------ SUPPLIED RECORDS

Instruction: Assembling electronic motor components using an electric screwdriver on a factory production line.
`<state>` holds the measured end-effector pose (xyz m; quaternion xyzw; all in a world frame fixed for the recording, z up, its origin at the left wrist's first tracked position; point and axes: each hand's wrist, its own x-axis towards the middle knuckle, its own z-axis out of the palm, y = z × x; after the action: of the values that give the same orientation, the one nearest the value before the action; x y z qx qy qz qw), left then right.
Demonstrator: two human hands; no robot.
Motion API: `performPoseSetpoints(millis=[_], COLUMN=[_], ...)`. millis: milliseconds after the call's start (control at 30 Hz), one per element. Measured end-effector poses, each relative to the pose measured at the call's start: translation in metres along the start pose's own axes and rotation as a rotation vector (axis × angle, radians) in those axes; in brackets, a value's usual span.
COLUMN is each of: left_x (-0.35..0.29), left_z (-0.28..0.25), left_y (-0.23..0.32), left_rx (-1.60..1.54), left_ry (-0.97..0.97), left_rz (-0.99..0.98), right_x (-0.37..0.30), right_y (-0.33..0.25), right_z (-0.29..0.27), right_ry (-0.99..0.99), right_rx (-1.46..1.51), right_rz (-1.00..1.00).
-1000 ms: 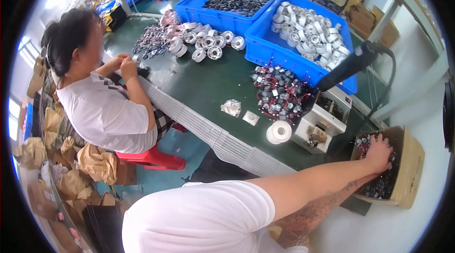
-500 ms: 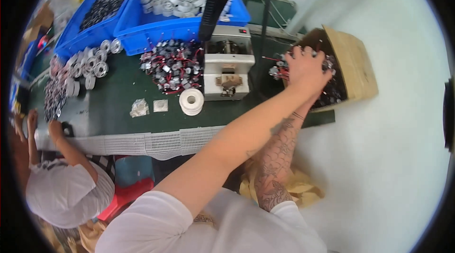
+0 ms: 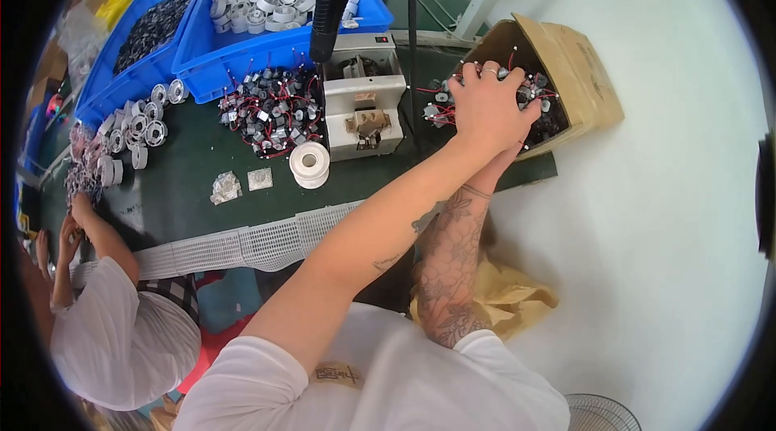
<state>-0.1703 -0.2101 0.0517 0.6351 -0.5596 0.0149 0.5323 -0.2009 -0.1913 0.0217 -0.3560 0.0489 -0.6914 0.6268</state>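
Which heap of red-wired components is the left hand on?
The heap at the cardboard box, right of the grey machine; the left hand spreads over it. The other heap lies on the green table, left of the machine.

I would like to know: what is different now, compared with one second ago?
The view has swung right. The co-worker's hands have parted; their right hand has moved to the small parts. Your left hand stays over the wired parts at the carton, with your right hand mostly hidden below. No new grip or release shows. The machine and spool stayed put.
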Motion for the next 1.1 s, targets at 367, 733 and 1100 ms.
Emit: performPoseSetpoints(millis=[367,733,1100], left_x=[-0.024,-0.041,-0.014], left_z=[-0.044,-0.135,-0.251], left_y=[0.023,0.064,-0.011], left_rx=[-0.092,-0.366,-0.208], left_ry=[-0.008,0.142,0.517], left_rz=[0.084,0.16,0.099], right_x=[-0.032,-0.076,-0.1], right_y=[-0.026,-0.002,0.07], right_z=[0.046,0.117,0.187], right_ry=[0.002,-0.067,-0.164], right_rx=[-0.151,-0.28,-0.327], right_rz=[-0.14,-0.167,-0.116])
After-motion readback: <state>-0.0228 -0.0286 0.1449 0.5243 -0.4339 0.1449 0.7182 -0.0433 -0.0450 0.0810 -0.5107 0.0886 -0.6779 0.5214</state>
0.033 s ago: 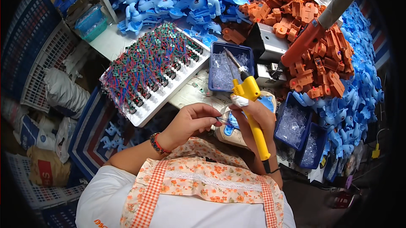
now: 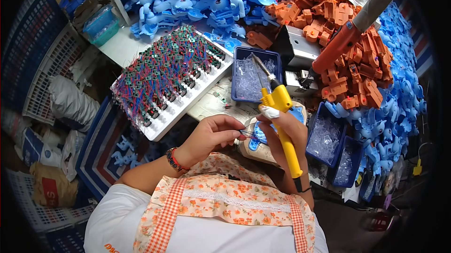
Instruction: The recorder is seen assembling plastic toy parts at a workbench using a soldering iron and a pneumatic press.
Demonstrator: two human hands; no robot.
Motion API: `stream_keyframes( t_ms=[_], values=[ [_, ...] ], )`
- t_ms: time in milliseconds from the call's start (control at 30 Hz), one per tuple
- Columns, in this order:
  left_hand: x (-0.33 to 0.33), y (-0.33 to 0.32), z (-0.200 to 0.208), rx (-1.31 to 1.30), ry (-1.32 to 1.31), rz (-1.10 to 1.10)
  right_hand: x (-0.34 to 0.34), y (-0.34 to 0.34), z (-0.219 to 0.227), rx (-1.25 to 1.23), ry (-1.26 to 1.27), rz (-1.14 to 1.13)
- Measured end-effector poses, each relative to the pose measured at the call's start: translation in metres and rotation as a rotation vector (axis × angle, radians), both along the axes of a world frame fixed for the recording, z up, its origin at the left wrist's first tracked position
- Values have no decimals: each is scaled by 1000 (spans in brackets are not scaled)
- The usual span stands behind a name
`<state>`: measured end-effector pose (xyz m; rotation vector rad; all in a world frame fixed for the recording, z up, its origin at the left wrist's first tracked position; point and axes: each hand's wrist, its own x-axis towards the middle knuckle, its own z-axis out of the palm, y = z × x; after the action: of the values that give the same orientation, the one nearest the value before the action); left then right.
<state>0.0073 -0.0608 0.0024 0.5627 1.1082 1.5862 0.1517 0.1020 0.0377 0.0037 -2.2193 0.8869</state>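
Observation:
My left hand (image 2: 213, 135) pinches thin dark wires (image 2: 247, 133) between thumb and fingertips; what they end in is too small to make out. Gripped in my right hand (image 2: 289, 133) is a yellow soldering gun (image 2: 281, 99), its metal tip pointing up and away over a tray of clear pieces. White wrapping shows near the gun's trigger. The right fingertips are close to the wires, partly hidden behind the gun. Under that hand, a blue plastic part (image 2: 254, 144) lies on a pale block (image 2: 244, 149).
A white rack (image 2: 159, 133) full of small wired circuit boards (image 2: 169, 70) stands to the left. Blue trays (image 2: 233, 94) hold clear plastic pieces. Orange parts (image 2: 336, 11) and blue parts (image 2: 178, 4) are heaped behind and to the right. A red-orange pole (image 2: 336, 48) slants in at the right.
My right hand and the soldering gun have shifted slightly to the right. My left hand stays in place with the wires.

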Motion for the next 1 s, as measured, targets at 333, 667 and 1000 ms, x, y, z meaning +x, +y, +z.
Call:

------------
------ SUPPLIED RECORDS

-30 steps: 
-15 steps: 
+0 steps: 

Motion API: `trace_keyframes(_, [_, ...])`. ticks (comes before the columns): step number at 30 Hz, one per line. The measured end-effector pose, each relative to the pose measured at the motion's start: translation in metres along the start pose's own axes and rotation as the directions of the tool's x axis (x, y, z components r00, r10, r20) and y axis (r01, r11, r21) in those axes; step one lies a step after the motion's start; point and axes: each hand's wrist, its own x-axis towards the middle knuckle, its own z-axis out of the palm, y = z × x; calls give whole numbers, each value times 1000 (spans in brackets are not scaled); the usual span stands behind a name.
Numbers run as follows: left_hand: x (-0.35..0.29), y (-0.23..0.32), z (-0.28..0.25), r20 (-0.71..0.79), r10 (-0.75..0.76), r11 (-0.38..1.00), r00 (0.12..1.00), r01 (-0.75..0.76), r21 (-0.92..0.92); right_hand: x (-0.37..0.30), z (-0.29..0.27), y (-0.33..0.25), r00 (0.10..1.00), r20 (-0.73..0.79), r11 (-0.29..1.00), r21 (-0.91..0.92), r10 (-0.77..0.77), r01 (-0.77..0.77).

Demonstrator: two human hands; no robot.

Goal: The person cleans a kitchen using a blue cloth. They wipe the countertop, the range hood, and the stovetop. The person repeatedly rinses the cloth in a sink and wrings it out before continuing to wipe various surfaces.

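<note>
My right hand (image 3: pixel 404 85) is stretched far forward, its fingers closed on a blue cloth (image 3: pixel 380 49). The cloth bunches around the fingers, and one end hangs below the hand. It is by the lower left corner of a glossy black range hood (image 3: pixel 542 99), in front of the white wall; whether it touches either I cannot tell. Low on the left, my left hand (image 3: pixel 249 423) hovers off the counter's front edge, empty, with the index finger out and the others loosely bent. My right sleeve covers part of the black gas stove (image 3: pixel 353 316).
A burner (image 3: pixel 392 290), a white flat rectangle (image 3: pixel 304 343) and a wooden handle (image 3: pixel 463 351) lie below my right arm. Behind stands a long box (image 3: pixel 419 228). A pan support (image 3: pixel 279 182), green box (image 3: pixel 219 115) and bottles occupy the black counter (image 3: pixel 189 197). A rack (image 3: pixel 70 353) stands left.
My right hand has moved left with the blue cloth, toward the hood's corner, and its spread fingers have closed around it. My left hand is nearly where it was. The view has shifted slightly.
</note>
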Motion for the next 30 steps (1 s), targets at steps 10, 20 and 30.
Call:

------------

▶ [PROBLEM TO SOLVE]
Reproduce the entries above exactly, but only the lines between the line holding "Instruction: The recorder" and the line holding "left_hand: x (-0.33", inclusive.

▶ [SOLUTION FOR THIS TASK]
Instruction: The recorder is seen assembling plastic toy parts at a workbench using a soldering iron and a pneumatic press.
Demonstrator: two human hands; no robot.
Motion API: `stream_keyframes( t_ms=[_], values=[ [_, ...] ], )`
- t_ms: time in milliseconds from the call's start (control at 30 Hz), one per tuple
- Columns, in this order:
  left_hand: x (-0.33 to 0.33), y (-0.33 to 0.32), z (-0.200 to 0.208), rx (-1.31 to 1.30), ry (-1.32 to 1.31), rz (-1.10 to 1.10)

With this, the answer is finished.